You can also make bar graphs--here is one for the occupations of the deceased. The laboring classes seem to have had it bad in early Spokane, though you would need some demographic analysis to make any conclusions here:


Finally, here is the a frequency showing the distribution of deaths throughout the year. The table is interactive, you can click and drag to explore it. Notice anything odd? The Grim Reaper seems to have forgotten Spokane entirely some months:



The students were quite puzzled by this and came up with all sorts of reasons that several months could have passed without a death. Of course the most likely explanation is simply that the records for those months have gotten lost in the century since they were initially recorded.

All in all this pedagogical experiment was a great success. My students learned how digital sausage is made--the decisions that go into choosing what metadata to record and visualize, the challenges of working with hand-written 19th-century documents, the amount of pain-staking work that went into a data visualization.

4 comments:

Dr. Cynthia Annett said...

What a wonderful exercise! For many years I took my undergraduate field ecology course to the old cemetery in Lawrence KS and had them record data off headstones for a human demography exercise. This was a great place to do it because there is so much rich history to explore (even though we did it as a biology lesson)- for example, students found the mass grave from Quantrill's Raid, they discovered a small group of escaped slaves with handmade headstones, the Chinese railroad workers, etc. But what always hit them the hardest was the number of infants and young mother's who died in childbirth during the 19th century. That made demographic research "real" for them. I love what you are doing with records and Fusion Tables and will circulate it to my colleagues in biology as a great way to expand on our labs.

Larry Cebula said...

Thank you Cynthia. Cemeteries are a wonderful teaching resource, aren't they? When I worked in SW Missouri I regularly sent students out to rural cemeteries to do research and be consumed by chiggers. The cemeteries they explored (and there are 150 in Jasper County alone!) were not as interesting as yours in Lawrence but they too were struck with the deaths of children and young women.
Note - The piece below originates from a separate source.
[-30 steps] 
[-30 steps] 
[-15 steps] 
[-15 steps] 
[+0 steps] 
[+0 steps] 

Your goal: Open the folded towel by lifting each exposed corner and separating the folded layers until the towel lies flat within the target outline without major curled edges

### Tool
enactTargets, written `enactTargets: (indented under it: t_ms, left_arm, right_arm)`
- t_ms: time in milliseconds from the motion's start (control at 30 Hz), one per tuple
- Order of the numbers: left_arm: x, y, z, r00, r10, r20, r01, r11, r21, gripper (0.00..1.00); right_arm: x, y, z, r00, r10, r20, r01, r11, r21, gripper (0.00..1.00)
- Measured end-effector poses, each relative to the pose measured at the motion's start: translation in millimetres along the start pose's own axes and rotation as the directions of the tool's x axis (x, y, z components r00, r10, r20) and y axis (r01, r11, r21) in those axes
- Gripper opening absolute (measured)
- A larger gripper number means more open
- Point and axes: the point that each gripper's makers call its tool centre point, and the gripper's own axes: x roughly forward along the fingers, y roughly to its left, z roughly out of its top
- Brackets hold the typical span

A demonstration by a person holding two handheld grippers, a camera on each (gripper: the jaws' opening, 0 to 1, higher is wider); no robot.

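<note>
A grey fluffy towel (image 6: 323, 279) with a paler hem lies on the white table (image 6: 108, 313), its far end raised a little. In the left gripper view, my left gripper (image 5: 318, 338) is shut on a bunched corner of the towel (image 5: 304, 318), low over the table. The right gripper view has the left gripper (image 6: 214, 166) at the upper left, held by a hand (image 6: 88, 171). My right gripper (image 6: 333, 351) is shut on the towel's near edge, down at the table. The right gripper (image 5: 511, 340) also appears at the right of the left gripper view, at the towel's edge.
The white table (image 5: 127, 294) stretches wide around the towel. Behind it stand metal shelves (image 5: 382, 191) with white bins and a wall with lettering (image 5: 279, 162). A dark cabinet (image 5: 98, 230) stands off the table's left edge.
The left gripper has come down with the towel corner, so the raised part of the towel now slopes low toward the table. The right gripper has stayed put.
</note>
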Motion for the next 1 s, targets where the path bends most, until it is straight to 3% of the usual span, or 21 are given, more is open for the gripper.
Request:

Cemeteries also offer great digital teaching opportunities, because students can collect data, link it to online databases, and do all sorts of visualizations and mapping. Take one family from the cemetery and create a Google Earth field trip of their lives--from where the parents were born, where they moved, and where the kids wandered off to. So much good stuff.

Larry Cebula said...

Also--here is the cemeteries tag on this blog: http://northwesthistory.blogspot.com/search?q=cemetery

The best post is the second one down, "Deciphering a Mysterious Headstone."

Scott Wyatt said...

What a great exercise! You're right, of course, that this data retrieval shows migration (and immigration) patterns to the Inland Empire. I was interested to see the reference to the Chinese immigrant who passed away at age 35 in 1988. This would have made it likely (in my estimation) that he came through initially with the Northern Pacific Railroad crews in the early part of that decade. I just published an historical novel about the Chinese immigrant experiences building the NPRR through Spokane Falls, Eastern Washington, and North Idaho Terriotory. It was no easy life for these folks.